Our research integrates technology and field observations to investigate how urbanization, climate change, and infrastructure affect watershed hydrology and water quality. We focus on developing sustainable solutions for critical civil infrastructure while quantifying the complex dynamics of water management in uncertain environments. Our research mainly includes the following directions:
Data-Driven Modeling and Processing of Hydro-Environmental Signals
Utilize signal processing and data-driven analytics to assess the time-frequency characteristics of hydro-environmental signals (Zhang et al., 2023, WRR, Zhang & Chui, 2018, HP), identify the embedding dynamics of them, and make predictions (Zhang et al., 2023, GRL, Zhang et al., 2023, WRR, Bin Mamoon et al., 2025, GRL, Kumar & Zhang, 2025, JH, Ding & Zhang, arXiv).
Urban Hydrologic Modeling
Develop and utilize data-driven (Horvath et al., 2023, EST) and physically-based hydrologic models (Zhang & Chui, 2018, JH, Zhang & Chui, 2020, JH, Zhang & Parolari, 2022) to characterize urban hydrologic processes and assess the flood mitigation, hydrologic restoration, and water quality improvement performance of green stormwater infrastructure at various spatial scales and provide design and planning recommendations (Zhang & Chui, 2017, HP, Zhang & Chui, 2020, HP, Zhang & Chui, 2024, Islam, Kumar, & Zhang, 2026, Konrath, Merten, Zhang, under review).

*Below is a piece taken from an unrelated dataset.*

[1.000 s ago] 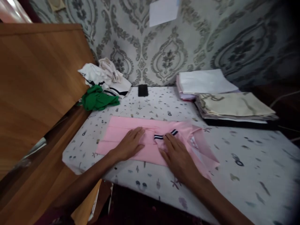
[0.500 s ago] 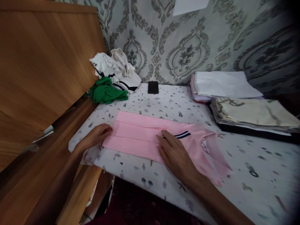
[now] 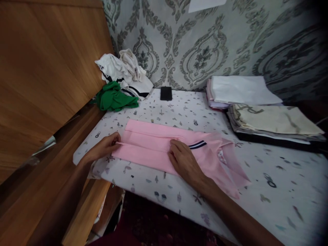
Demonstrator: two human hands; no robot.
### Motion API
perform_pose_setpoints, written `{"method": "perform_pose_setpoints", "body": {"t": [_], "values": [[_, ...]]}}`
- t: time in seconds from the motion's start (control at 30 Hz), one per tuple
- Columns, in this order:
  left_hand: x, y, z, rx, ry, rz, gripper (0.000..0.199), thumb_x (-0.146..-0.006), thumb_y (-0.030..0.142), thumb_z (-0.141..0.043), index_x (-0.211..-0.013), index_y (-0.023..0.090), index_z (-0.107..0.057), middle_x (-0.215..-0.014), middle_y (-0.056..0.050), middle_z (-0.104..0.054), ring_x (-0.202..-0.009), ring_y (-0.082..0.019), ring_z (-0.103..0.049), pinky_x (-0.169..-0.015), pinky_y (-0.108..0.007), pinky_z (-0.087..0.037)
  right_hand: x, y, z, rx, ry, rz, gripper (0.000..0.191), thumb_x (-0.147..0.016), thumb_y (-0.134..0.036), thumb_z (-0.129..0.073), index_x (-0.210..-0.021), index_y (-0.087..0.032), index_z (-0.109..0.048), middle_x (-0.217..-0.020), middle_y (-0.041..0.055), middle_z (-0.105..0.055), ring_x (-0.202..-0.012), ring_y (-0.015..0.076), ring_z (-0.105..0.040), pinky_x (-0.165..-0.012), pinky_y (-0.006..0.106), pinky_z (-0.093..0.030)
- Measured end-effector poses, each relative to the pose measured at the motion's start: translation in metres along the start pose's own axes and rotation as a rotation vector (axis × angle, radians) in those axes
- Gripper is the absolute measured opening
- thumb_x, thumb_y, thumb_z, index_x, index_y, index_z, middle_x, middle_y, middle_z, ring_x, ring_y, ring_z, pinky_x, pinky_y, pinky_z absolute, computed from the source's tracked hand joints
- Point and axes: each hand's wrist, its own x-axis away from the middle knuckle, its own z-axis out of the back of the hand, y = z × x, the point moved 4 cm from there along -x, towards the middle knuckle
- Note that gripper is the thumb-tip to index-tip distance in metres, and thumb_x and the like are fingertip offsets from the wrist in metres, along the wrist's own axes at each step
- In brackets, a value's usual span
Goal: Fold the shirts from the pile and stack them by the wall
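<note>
A pink collared shirt (image 3: 148, 140) lies lengthwise on the patterned white cloth, its sides folded inward and its collar toward the right. A navy and white stripe crosses it near the middle. At its left end, my left hand (image 3: 109, 145) pinches the hem edge and holds it slightly raised. My right hand (image 3: 186, 162) rests on the middle of the shirt beside the stripe, fingers curled down and gripping the fabric; its fingertips are partly hidden.
A green garment (image 3: 115, 97) and crumpled white clothes (image 3: 123, 70) lie at the back left against a wooden panel (image 3: 51, 61). A black flat object (image 3: 166, 93) is near the wall. Folded stacks, one white-topped (image 3: 238, 89), one cream-topped (image 3: 276, 119), sit at the right.
My left hand has closed on the shirt's hem and lifted its edge a little. The fingers of my right hand have curled in on the fabric. The view has shifted slightly.
</note>
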Motion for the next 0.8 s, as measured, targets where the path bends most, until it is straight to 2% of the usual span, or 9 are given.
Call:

Urban Stormwater Instrumentation and Monitoring
Design and implement field monitoring and sampling campaigns to assess the complicated hydro-environmental processes happening within green stormwater infrastructure (Zhang et al., 2022, JHE, Huang, Zhang, & Chui, 2025, JH, Zhang, Huss, & Merten, 2025), and assess their impact on watershed hydrology and biogeochemistry (Lam, Zhang & Parolari, 2024, STOTEN, Zhang & Parolari, in preparation).